▸ **Task item**:
Find every line of the records that has "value" and return it.

▸ **Input for this task**:
--- START ---
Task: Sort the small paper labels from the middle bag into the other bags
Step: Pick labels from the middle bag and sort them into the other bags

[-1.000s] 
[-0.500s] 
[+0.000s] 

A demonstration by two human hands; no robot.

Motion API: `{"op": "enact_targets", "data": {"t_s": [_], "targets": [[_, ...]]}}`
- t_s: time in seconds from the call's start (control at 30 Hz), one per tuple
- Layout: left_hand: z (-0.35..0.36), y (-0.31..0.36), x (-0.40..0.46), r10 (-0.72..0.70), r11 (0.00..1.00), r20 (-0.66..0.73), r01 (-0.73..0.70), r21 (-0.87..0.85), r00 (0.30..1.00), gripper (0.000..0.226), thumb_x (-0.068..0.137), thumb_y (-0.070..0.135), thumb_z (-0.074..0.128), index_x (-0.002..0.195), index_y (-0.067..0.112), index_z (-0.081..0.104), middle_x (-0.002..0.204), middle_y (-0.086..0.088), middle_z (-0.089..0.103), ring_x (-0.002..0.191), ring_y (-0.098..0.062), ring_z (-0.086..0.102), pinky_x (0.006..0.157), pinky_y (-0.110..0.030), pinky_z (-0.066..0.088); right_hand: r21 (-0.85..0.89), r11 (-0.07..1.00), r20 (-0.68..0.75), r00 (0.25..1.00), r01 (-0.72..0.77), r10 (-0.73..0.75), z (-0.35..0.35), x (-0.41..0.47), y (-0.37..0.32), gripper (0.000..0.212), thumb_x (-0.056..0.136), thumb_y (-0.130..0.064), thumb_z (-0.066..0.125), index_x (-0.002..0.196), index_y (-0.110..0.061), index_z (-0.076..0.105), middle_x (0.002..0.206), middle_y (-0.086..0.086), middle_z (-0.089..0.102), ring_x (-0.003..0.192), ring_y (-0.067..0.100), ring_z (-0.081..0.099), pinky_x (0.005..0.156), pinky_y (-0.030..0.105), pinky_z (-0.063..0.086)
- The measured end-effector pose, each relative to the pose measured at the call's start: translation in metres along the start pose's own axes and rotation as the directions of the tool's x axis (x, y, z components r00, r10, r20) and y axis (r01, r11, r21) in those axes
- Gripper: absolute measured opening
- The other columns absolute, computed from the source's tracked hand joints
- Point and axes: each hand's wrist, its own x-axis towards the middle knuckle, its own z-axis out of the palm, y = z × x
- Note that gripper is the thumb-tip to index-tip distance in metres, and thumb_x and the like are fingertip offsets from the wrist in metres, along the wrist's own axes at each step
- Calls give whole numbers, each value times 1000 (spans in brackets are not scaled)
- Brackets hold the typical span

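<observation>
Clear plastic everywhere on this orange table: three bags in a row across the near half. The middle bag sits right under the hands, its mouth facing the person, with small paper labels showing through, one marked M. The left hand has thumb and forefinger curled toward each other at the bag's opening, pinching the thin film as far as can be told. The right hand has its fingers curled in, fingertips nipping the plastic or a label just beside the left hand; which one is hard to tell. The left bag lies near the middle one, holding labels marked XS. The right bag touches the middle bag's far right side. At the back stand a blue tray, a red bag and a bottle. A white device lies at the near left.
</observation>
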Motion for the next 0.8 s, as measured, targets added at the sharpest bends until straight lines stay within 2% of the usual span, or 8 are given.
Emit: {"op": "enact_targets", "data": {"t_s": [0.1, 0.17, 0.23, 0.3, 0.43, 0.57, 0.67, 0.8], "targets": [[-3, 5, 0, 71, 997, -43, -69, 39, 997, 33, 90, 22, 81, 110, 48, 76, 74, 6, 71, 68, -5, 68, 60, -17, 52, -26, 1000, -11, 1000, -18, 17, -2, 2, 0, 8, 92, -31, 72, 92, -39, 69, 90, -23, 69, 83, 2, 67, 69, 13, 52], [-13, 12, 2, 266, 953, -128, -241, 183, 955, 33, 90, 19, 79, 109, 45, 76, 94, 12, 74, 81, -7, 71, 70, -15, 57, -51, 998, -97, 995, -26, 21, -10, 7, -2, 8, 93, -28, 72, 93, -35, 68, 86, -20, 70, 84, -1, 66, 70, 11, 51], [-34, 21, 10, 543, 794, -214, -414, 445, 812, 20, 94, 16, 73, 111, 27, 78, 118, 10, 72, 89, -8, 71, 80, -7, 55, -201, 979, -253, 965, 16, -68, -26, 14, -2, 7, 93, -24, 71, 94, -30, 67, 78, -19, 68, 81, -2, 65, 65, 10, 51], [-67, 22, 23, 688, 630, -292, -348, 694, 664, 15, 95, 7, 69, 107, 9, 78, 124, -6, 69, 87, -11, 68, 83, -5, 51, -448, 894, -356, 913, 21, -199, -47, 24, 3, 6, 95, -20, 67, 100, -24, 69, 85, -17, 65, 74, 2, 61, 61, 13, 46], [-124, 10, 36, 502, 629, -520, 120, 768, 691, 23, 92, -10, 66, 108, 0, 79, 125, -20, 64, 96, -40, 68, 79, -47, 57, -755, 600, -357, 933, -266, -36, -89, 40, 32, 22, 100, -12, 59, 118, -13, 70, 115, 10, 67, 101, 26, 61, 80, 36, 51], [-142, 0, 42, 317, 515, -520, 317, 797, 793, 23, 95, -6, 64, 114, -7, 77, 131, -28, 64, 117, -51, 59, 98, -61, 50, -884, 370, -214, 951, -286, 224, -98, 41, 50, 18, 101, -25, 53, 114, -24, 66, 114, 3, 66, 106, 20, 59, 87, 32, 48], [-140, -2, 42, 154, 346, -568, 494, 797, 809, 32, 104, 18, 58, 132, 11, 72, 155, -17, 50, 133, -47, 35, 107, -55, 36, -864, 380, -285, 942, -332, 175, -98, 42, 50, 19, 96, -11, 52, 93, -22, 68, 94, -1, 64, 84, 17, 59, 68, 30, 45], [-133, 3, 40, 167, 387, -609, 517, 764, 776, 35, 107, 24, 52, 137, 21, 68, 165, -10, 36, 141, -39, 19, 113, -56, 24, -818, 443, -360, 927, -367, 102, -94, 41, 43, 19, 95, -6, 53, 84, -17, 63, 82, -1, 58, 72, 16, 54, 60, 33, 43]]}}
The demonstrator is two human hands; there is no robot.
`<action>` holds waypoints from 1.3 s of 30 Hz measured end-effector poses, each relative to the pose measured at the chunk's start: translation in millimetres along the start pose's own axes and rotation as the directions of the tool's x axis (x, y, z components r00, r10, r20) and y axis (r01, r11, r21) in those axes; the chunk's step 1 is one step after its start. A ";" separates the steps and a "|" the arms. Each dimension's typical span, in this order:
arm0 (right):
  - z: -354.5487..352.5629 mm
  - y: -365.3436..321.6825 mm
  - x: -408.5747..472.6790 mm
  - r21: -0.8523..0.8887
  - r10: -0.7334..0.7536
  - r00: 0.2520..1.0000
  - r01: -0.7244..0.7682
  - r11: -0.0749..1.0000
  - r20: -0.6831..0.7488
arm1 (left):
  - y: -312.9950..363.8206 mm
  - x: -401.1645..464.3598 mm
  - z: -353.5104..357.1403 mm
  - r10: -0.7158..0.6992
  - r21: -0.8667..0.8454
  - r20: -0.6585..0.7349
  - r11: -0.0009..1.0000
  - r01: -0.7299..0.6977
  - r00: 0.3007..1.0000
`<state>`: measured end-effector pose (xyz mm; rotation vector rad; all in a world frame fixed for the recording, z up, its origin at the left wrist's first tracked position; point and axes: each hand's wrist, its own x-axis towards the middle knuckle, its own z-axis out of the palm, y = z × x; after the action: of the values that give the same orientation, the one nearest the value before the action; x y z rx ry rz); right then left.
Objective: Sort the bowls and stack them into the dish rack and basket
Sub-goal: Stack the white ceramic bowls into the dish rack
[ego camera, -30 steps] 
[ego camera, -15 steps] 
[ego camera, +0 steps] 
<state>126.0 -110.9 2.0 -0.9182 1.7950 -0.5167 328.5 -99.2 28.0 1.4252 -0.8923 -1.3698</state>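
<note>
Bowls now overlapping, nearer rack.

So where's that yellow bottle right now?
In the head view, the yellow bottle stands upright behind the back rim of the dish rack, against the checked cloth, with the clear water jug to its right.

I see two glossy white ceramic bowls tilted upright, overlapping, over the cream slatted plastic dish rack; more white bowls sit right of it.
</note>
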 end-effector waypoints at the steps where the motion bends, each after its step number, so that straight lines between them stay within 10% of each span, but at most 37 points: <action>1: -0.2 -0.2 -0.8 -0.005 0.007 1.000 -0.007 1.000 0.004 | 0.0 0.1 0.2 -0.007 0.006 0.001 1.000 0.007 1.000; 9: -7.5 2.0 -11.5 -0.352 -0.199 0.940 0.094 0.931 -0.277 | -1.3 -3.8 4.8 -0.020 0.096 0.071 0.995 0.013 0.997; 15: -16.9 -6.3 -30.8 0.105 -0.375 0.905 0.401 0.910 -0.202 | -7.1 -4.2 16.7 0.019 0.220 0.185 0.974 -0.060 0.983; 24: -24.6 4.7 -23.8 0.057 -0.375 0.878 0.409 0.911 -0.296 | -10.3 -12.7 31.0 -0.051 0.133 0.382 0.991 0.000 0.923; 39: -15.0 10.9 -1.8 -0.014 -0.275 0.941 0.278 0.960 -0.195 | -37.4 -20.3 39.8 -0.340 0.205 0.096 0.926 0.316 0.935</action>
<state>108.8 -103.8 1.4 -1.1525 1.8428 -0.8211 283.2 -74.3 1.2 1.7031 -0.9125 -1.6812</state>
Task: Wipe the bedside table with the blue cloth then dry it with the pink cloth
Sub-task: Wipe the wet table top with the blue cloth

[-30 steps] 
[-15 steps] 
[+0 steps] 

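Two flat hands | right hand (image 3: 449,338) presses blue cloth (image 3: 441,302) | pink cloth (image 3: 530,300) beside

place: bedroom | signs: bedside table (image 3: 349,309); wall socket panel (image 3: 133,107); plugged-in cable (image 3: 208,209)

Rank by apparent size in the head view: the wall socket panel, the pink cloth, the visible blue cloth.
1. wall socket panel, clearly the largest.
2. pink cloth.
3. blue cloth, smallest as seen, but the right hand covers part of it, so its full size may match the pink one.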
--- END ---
▸ **Solution for this task**:
- Calls give whole numbers, each value times 1000 (spans in brackets are not scaled)
`<state>`: measured end-effector pose (xyz mm; rotation vector rad; all in a world frame fixed for the recording, z up, its origin at the left wrist's first tracked position; point and axes: each hand's wrist, its own x-axis towards the middle knuckle, its own z-axis out of the palm, y = z × x; after the action: of the values that give the same orientation, the one nearest the value before the action; x y z rx ry rz); right then left.

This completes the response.